Restricted Cash Award Agreement
EX-10.(III)(A)(62) 7 ipg12312010kex10iiia62.htm EX-10.(III)(A)(62) Document
Exhibit 10(iii)(A)(62)
THE INTERPUBLIC RESTRICTED CASH PLAN
THE INTERPUBLIC GROUP OF COMPANIES, INC., a Delaware corporation (the "Company"), hereby grants to the Participant named below a restricted cash award (the "Award"). The terms and conditions of the Award are set forth in this Award Agreement (the "Agreement") and in The Interpublic Restricted Cash Plan (the "Plan"), which is attached hereto as Exhibit A. This Agreement is the Award Letter referenced in the Plan.
Date of Award [DATE] | Participant's Name [NAME] | ||||
Amount to be Paid Upon Vesting | $[X] | ||||
Vesting Date | Subject to the (i) terms of the Plan, (ii) the forfeiture, cancellation, and rescission provisions of this Agreement and (iii) Participant's execution of the restrictive covenant agreement that is attached hereto as Exhibit B, the scheduled Vesting Date is as provided in the Participant’s award letter. Except as otherwise provided in this Agreement or the Plan, if the Participant ceases to be an employee of the Company and its Affiliates before any portion of this Award becomes vested, the unvested portion shall be forfeited. Under all circumstances, vesting of the award is subject to the Participant's execution of this Agreement and Exhibit B. | ||||
Payment Date | Subject to the vesting conditions set forth herein and the terms of the Plan, the Amount set forth above shall be paid to the Participant during the calendar year in which the Vesting Date occurs, subject to the following: •If the Participant dies before the Vesting Date, the Amount set forth above shall be paid within 90 days after the Participant’s death; and •If the Participant’s employment terminates within 24 months after a Change of Control (and before the Vesting Date), the Amount set forth above will be paid (to the extent vested) at the time prescribed by the Change of Control provisions of this Agreement. |
The provisions of the Plan are incorporated herein by reference. All capitalized terms that are not defined in this Agreement have the meanings set forth in the Plan. Except as otherwise expressly provided in this Agreement, in case of any conflict between this Agreement and the Plan, the terms of the Plan shall control.

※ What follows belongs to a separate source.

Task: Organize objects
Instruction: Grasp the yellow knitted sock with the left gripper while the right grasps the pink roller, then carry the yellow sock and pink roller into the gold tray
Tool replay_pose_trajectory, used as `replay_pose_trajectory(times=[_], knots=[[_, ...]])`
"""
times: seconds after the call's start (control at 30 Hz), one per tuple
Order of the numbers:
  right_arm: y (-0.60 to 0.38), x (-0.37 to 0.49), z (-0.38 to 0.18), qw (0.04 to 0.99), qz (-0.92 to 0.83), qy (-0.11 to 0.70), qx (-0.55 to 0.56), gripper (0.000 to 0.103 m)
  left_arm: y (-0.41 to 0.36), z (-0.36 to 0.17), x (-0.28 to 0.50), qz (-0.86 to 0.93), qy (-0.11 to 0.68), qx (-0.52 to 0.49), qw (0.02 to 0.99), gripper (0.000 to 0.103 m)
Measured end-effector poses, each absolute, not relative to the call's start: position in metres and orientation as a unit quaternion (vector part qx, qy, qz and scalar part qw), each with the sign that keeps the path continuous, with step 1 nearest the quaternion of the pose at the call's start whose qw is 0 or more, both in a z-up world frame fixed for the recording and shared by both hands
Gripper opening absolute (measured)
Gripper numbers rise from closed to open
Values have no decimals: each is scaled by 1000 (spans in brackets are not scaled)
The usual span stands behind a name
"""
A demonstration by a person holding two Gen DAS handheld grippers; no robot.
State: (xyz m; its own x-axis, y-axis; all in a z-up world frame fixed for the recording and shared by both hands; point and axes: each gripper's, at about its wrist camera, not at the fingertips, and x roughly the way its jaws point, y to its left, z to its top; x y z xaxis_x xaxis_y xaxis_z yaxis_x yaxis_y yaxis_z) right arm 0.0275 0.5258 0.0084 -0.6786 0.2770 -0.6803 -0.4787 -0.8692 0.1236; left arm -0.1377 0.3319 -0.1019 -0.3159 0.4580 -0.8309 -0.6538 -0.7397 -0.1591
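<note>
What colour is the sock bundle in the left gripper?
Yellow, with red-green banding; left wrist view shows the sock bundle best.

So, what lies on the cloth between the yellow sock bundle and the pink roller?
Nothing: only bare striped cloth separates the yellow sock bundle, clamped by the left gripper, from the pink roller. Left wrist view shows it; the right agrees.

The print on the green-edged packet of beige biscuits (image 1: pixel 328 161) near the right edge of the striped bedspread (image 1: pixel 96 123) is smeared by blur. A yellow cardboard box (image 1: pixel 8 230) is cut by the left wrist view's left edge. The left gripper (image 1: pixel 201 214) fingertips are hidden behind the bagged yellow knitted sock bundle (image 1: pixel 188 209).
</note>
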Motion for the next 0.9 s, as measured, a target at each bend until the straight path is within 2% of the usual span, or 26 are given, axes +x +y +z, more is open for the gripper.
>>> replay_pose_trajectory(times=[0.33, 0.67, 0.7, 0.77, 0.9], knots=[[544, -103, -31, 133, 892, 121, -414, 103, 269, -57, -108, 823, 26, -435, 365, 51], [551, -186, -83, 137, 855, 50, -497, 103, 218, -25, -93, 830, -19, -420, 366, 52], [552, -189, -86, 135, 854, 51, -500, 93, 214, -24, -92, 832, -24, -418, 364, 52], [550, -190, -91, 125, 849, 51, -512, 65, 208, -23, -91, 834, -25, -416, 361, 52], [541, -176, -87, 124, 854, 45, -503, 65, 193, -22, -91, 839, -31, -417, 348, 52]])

Please (i) review the rest of this Agreement, the Addendum and the Plan document and the restrictive covenant agreement attached hereto as Exhibit B, and (ii) execute this Agreement and Exhibit B by checking the box below. Under all circumstances, the grant and vesting of the Award is conditioned upon the Participant's execution of this Agreement and Exhibit B. If the Participant fails to execute this Agreement, the Award shall be void and ineffective.
By clicking “Accept” below, you are effectively executing and agree to be bound by the terms and conditions of (i) this Agreement (including the terms under "Forfeiture of Award" and “Cancellation and Rescission”) and (ii) the restricted covenant agreement attached hereto as Exhibit B.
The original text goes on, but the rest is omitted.